You see, a burden had slipped from my shoulders. A turning point had been passed - one that every teacher both yearns for and dreads, especially with her best pupils. Sonya Moon was no longer a clever, pretty girl but a beautiful, inspired young woman. I no longer had to support her, or even direct her unless she wanted me to. If she asked for my guidance I would give it to her gladly, but beyond that my teacher's job was done. This realisation had come to me many times before, of course, with many girls, but it had never lost its ability to flood my spirit with joyous fulfilment. I would never have stayed in the teaching profession otherwise.
'You told me a few minutes ago that you didn't care. Actually, Sonya, I think the fact is that you care very much indeed. Am I not right?'
'Yes, Miss Alton, I think you are.'
'Good. Nobody ever accomplished anything by not caring. Do you yet know where you intend to continue your studies when you leave us? You do want to go up to University, don't you?''
'Oh yes, Miss Alton, very much. I had thought of applying for Saint Katherine's in Cantabriensis or Saint Sophia's in Oxford.'
'You live in Oxfordshire, do you not?'
'Well, there is something to be said for studying near home, but there are also advantages to putting a fair distance between yourself and familiar surroundings. Both of those Colleges have very stringent entry requirements, as I am sure you are aware. You will have to work harder than you have ever worked before if you are to gain entry to one or the other of them.'
'Yes, Miss Alton. I'm doing all I can.'
'Good. I'm sure you are. I, and all of the teaching staff, will do all we can to help you. But please help us too, won't you? The truth is important, but do be a little more discreet in future about whom you tell it to.' The ghost of a smile appeared on Sonya's lips. 'We'll leave it at that, then. Now, there's just one other matter. Do you think you would like to wear this?' I opened one of my desk drawers, took out a small silver brooch and put it in the girl's hand.
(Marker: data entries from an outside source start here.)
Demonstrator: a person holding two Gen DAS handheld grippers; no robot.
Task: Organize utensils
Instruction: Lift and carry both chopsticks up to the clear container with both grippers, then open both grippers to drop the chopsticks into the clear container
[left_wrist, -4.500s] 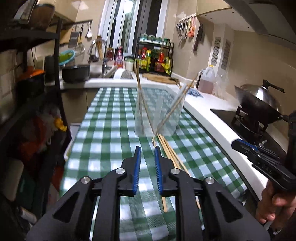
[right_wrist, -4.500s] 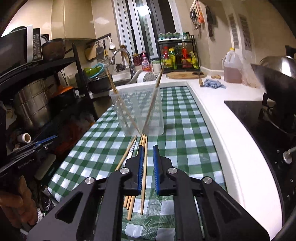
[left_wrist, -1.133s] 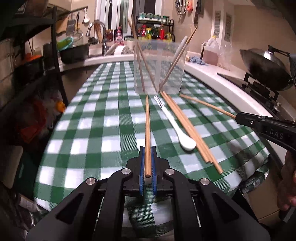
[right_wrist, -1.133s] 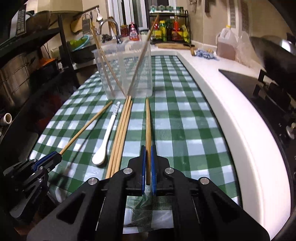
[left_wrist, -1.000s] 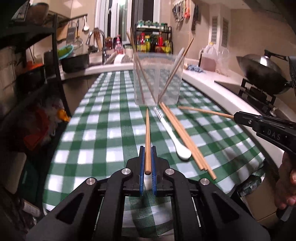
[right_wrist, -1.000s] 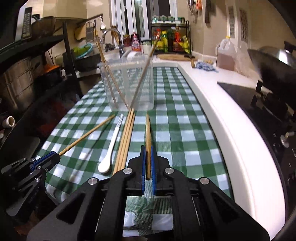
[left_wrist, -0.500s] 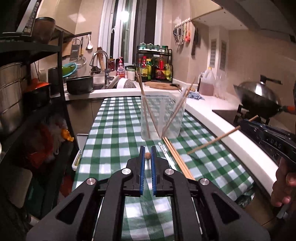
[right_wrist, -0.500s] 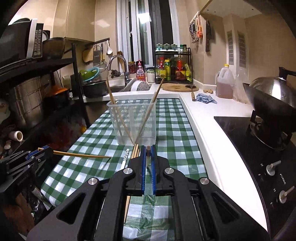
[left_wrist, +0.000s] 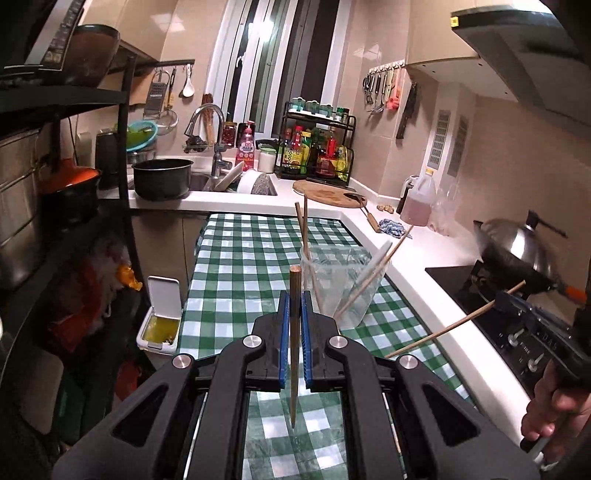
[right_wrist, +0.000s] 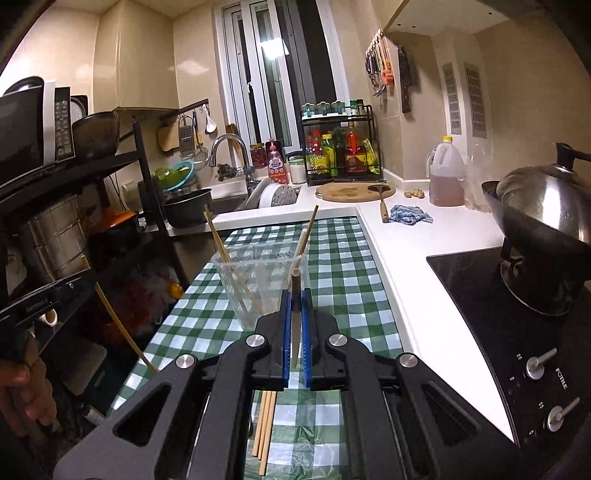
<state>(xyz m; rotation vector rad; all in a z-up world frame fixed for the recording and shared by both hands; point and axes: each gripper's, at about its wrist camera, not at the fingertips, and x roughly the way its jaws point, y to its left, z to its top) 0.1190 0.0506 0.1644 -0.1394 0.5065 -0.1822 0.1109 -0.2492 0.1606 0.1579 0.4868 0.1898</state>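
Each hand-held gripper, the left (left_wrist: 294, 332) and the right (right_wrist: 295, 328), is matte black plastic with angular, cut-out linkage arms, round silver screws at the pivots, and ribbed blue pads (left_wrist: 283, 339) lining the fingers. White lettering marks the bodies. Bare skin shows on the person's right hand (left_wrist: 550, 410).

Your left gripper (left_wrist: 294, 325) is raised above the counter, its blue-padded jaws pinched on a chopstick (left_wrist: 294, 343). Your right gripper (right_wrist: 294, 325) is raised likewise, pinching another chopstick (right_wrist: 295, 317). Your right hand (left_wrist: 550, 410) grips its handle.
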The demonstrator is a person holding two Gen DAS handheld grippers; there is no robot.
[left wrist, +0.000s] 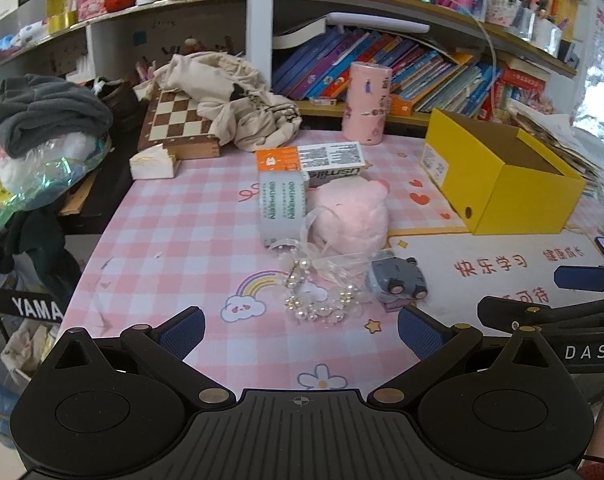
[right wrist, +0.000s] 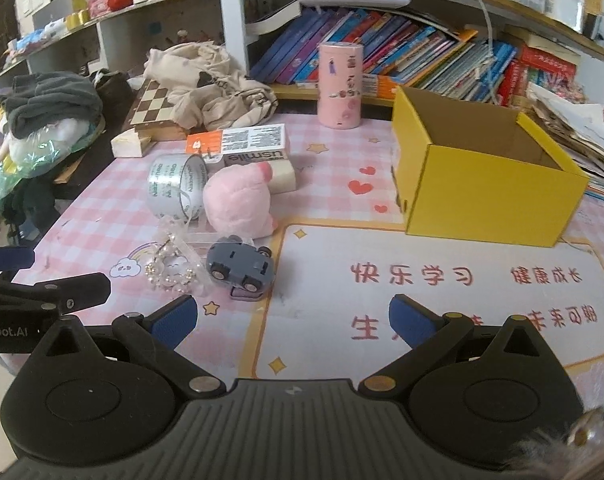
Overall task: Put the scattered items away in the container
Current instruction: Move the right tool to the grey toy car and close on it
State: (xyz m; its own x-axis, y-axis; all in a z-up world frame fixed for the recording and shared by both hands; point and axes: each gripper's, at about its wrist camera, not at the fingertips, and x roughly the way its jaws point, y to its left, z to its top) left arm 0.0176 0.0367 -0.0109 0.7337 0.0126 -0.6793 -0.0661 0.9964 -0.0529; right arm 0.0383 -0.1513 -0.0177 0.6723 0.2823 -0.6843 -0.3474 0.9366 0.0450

'A prefect's badge,' she said softly. 'Are you sure?'
'Yes, Sonya. I have never been more so.'
Miss Moon smiled broadly, lighting up my dusty old room with her happiness. 'Thank you, Miss Alton. I won't let you down, I promise.'
'I don't think you will. Now; go and work. Study hard! You have a lot to do.'
The door closed behind Sonya and her footsteps receded down the corridor outside; slowly at first and then breaking into a run. I heard her excited voice in the distance - 'Look at this! Look what I've got!' - and smiled to myself.
We have done the right thing, haven't we? I asked Mamillius.
Oh, yes, my daemon replied. Oh yes, we most certainly have.